Dr Sam Smith was also involved in helping residents establish what they needed to move on from being an inpatient to being a productive part of society.
She says: "I thought what we were doing when we were closing the hospital was not just helping those people who lived there move out, but we were also ensuring the other families and individuals didn't have places like Lennox Castle as the only choice available if things got difficult."
NHS Greater Glasgow and Clyde told the BBC that Lennox Castle was closed in April 2002 as it was recognised that institutional care it provided was "outdated and did not support a good quality of life".
It said: "In the early 1990s the health board actively developed a resettlement programme with partner councils and support providers to ensure that people living in Lennox Castle were supported to live in their own homes in their own communities.
"The health board funded housing associations to purchase suitable housing and transferred funds to local councils to provide the care and support needed."
Dr Smith says the large institutions may have closed, but she feels there's still much to learn about how people with learning difficulties are supported.
"We need to do better," she says.
"All the potential lessons that could have been learned from the process of decommissioning the institutions haven't really been taken on board as well as they could.
"We could do so much better than we are."
Institutionalised homelessness
Local authorities are still placing people with learning disabilities and autism in hospitals, and assessment/treatment centres that may not be in their area.
Frances Brown says it is a form of institutionalised homelessness.
"People are being evicted from their communities into these institutions, and having their lives taken away from them," she says.
A 2018 report by the Scottish government found that more than 700 people with learning difficulties and autism were in out-of-area care.

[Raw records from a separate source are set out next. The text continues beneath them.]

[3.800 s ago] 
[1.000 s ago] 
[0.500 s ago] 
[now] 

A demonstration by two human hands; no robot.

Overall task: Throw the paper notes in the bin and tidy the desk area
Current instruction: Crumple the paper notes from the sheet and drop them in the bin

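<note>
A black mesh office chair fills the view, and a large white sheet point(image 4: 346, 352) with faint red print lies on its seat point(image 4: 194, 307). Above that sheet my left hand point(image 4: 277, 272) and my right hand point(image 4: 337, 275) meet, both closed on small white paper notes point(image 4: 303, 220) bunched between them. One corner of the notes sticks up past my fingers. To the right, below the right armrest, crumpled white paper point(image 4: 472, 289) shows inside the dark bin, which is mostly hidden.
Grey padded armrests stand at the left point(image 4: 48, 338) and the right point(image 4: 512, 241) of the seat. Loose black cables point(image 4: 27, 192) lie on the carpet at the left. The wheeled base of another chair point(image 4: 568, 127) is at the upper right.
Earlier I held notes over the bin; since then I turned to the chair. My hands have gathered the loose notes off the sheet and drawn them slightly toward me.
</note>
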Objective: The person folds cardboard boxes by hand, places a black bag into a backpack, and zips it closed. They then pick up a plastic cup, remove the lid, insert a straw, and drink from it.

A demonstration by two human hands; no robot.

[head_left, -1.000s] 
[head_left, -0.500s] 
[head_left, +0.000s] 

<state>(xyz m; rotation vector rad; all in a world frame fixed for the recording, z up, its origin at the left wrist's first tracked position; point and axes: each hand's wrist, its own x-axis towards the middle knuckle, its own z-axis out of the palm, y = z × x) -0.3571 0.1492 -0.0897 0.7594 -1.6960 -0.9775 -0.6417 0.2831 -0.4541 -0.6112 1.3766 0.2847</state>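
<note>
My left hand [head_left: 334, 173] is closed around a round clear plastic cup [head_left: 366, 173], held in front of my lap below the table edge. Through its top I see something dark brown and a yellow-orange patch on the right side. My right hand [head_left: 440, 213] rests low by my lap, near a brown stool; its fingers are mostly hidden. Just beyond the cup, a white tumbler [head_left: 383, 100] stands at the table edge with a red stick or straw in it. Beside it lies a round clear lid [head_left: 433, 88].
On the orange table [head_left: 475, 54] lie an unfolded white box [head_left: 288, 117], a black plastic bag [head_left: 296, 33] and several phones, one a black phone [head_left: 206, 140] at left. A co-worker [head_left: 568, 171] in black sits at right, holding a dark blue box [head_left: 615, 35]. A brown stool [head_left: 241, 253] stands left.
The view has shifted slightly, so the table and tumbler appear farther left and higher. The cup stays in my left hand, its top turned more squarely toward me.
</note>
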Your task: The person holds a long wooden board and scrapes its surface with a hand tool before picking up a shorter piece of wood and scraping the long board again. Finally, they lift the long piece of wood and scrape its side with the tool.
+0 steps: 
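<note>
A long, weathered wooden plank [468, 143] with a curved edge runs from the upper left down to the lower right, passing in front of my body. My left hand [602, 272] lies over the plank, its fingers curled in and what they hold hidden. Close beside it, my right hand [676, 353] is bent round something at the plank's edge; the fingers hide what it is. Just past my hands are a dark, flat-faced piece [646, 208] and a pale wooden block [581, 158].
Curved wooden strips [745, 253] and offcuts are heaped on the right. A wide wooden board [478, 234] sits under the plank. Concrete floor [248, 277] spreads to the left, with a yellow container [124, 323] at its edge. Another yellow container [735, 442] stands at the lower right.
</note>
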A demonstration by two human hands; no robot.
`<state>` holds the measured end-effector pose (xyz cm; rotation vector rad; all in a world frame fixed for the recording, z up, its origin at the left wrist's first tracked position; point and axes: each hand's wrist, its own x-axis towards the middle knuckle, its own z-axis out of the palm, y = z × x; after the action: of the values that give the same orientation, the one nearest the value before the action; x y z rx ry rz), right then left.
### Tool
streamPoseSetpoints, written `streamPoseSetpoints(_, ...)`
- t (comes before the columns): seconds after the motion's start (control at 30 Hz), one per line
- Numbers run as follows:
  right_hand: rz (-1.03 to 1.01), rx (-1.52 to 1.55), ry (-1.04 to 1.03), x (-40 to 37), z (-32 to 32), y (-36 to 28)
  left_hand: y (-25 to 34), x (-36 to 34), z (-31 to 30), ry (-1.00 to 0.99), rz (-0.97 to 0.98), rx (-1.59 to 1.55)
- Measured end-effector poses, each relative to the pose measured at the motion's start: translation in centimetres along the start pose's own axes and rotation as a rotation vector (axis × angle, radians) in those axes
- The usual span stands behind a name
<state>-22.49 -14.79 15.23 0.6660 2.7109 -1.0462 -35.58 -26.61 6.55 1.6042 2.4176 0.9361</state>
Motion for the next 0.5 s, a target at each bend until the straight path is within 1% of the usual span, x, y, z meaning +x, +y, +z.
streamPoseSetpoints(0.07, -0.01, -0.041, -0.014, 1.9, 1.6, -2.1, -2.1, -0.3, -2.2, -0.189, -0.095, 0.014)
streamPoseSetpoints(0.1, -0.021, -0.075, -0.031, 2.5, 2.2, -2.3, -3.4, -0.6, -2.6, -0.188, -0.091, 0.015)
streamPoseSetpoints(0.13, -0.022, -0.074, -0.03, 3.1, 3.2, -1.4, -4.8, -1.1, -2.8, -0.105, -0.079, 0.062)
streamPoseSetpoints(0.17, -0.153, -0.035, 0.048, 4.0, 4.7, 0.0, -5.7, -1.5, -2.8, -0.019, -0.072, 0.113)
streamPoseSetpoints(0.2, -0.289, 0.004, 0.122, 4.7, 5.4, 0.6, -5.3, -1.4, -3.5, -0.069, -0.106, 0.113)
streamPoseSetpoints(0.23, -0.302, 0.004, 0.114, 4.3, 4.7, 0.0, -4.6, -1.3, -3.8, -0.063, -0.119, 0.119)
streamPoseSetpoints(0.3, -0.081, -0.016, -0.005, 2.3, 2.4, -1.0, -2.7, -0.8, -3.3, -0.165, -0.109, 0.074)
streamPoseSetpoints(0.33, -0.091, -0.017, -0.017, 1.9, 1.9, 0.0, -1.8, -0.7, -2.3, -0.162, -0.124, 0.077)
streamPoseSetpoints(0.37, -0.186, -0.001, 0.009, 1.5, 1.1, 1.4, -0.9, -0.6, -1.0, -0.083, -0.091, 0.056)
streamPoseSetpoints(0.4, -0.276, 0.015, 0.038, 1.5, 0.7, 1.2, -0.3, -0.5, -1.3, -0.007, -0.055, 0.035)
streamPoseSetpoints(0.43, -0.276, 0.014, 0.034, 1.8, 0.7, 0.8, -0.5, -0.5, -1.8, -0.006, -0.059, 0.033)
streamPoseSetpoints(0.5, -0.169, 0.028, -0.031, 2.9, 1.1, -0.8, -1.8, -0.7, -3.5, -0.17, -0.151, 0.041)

About 200 of them had been inpatients for more than a decade and another 70 had been in hospitals for more than five years.
Frances says getting proper care for people with learning disabilities has been her life's work.
"It's really sad we're still arguing and fighting every day to stop these things happening and help everybody lead a fulfilling life," she says.
The ruins of Lennox Castle cast a haunting shadow on the landscape and our social history.
Though the institution gone, its past remains deeply embedded in the memories of patients and staff brave enough to share their experiences to help shape a better future for social care.